Jensen Huang framed Nvidia’s strategy around accelerated computing as a full-stack effort spanning software, systems, networking, storage, CPUs, and what he called Artificial Intelligence factories. He argued that the company’s long-running CUDA approach is expanding into more industries as Artificial Intelligence agents begin using software originally designed for people, including databases, productivity tools, and engineering applications. That shift, in his view, requires broad acceleration of existing software so agents can use those tools at machine speed. He emphasized that Nvidia’s goal is not to define itself against chips or CPUs, but to build whatever is necessary to accelerate applications and help customers deploy complete systems.
Huang tied that strategy to infrastructure economics. He said a gigawatt factory is probably $50, $60 billion. Out of that $50, $60 billion, probably about, call it $15, $17 or so, is infrastructure: land, power, and shell. The rest of it is compute and networking and storage and things like that. He argued that customers making investments at that scale need confidence that the hardware, software, and facility design will work as one integrated system. He also said Nvidia is planning for a very, very big year, and we’re planning for a very big year next year, but added that land, power, and shell remain the bottlenecks he most wants to see deployed faster.

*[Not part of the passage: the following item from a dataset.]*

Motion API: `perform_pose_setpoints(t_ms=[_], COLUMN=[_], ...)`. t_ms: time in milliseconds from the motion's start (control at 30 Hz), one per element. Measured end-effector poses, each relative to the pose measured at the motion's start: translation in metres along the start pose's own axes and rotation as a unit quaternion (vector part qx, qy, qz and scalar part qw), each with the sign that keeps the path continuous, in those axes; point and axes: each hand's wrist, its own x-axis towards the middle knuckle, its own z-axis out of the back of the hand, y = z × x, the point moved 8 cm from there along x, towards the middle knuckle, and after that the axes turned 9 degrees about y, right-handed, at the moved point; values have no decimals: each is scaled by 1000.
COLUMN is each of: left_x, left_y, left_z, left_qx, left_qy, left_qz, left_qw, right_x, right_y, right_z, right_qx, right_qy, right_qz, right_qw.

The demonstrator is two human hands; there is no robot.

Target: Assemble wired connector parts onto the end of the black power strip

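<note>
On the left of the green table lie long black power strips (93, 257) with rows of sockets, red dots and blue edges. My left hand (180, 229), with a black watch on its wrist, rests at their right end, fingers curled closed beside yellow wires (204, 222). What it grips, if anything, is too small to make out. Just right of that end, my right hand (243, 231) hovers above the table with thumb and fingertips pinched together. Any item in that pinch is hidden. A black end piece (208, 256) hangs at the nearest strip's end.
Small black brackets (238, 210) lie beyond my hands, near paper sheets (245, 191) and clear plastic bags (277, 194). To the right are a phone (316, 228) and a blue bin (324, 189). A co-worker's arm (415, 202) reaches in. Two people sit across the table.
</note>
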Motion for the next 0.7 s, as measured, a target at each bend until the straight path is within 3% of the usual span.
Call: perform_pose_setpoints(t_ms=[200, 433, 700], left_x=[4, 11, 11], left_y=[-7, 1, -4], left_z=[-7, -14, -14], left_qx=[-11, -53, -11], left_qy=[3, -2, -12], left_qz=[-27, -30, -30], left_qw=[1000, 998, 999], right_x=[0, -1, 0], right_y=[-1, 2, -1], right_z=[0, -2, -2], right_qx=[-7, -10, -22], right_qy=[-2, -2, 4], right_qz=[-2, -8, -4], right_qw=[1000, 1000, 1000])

On model development, Huang said language models are only one category of progress and argued that reasoning, retrieval, reflection, and tool use made Artificial Intelligence practical at scale. He described coding as a particularly important milestone because code must be grounded in execution rather than statistical plausibility. He said Nvidia’s software engineers 100% use coding agents now. Many of them haven’t generated a line of code in a while, but they’re super productive and super busy. He also pointed to new model architectures beyond transformers, including hybrid approaches and geometry-aware systems, as necessary for long-context reasoning, simulation, robotics, and other domains where discrete token generation is not enough.
Huang also explained why CPUs remain central in accelerated computing. He said modern cloud CPUs were optimized around rentable core counts, while agentic tool use increasingly demands high single-threaded performance and strong I/O so GPUs do not sit idle. He described Nvidia’s Vera design in those terms, saying Vera’s bandwidth-per-CPU core, bandwidth-per-CPU, is three times higher than any CPU that’s ever been designed. He also defended Nvidia’s Groq deal as a way to extend inference performance at the extreme edge of low latency and high token rates, particularly for coding agents, while keeping Nvidia’s broader heterogeneous infrastructure strategy intact.
On geopolitics, Huang warned that American leadership depends on competing across all layers of the Artificial Intelligence stack, not just models. He argued that China’s open source contributions and research depth make it a serious long-term competitor and said U.S. policy should ensure an American technology stack remains present in that market. He also criticized the influence of technology pessimists in Washington, saying fear-driven narratives are harming public attitudes toward Artificial Intelligence and could slow adoption in the United States during a critical industrial transition.